IPL machines have a system that allows the light to penetrate the skin in pulses (that's where the name Intense Pulsed Light therapy comes from). Professionals can apply 1 to 5 light pulses at a time and also change the pulse duration and interval from patient to patient (longer pulses are used to treat larger cell structures). With IPL machines it's also possible to choose the wavelength you need for each condition (the wavelength determines the exact depth the light will reach; for example, longer wavelengths go deeper in the skin but protect the top layers of skin).
Next, a few tips on personal microdermabrasion.
A: By removing the top layer of the skin, microdermasion diminishes or even removes superficial acne marks. Deeper acne marks require a more invasive procedure, like deep chemical peeling or laser resurfacing.
A: Micro skin abrasion is safe for young women (and men) of all skin types but most doctors recommend it for girls aged 14 and older, mainly because they want to make sure that all major hormonal changes are over and the results of the procedure are as good as they can be.
A: Both personal and beauty salon microabrasion work on the same principle and have the same reported results: reduction of fine lines, superficial scars, age spots and acne scars. But DIY microbrasion procedures cannot offer the same effectiveness you get from beauty salon micro derm abrasion treatment on more severe skin imperfections.
A: Yes, skin redness is one of the side effects of professional micro dermal abrasion The redness will disappear in a few hours after the procedure.
A: Personal microderma abrasion kits should not be used on your eye-lids even if it's especially formulated as a facial microdermabrasian kit. Using a face microabrasions tool on your eye lids may result in irritation or scarring (the lids are too thin and can easily be damaged). Professional microabrasions is not suitable for use on eye lids either.
A: This procedure exfoliates the top layer of skin which consists of dead skin cells. Microdermabra tool stimulates collagen production, essential to healthy skin and also evens out skin texture and tone.
A: We recommend that you wait until you deliver your baby and finish the nursing period before microdermabrasian Your skin is more sensitive during pregnancy and nursing and microderma tools may cause irritation or severe scarring. This procedure is also not recommended for pregnant and nursing women because hormonal changes during this period may reduce the effectiveness of the procedure.

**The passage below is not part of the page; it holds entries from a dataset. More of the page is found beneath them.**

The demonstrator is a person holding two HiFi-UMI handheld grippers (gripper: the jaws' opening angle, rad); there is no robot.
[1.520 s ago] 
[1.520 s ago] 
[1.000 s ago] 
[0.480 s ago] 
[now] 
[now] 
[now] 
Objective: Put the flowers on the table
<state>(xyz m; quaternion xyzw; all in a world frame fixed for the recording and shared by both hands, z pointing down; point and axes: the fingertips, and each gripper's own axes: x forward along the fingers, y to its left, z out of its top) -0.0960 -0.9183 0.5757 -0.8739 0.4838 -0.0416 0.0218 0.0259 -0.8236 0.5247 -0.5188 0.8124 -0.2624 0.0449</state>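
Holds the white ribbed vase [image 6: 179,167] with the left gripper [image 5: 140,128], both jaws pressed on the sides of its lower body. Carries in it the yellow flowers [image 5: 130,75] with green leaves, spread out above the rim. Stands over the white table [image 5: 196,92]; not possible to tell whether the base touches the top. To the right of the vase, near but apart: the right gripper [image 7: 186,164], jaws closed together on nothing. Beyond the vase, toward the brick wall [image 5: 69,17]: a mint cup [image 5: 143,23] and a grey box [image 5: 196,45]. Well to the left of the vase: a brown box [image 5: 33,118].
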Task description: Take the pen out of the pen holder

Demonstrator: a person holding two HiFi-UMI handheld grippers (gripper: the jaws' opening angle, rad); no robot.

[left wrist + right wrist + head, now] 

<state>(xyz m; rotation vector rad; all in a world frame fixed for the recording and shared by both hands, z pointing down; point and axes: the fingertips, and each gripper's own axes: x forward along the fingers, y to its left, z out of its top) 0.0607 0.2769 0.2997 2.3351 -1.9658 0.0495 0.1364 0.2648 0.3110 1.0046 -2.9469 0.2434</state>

A: Yes, most women who have tried macrodermabrasion and shared their experience online say that the procedure successfully diminished or in some cases even removed superficial aging signs like line and age spots, reduced the number of mild acne episodes and made skin look younger and feel smoother. There are of course women who say that microdemabrasion either damaged their skin, causing irritation and dryness, or had no effect whatsoever. The way your skin reacts to cosmetic microderm abrasion is a very personal thing and you have to try it for yourself to see if it's effective or not.
A: Micro dermabration systems stimulate collagen growth which is why it works on large pores. Collagen production is stimulated through skin exfoliation. Furthermore, the vacuum function of most micro derm abrasion machines sucks out hardened oil, dust and other dirt which may clog your pores. This way, the oil in the glands can again reach the surface of your skin and your pores can return to their natural shape and size.
A: At-home macrodermabrasion should be used according to the instructions that come with the product (some are made for every-other day use, others can be applied only once a week). spa micrdermabrasion is a whole different thing: the sessions need to be scheduled at least 1-2 weeks apart, so that the skin has enough time to heal. After you finish your treatment, you will need a maintenance session once every 2-3 months.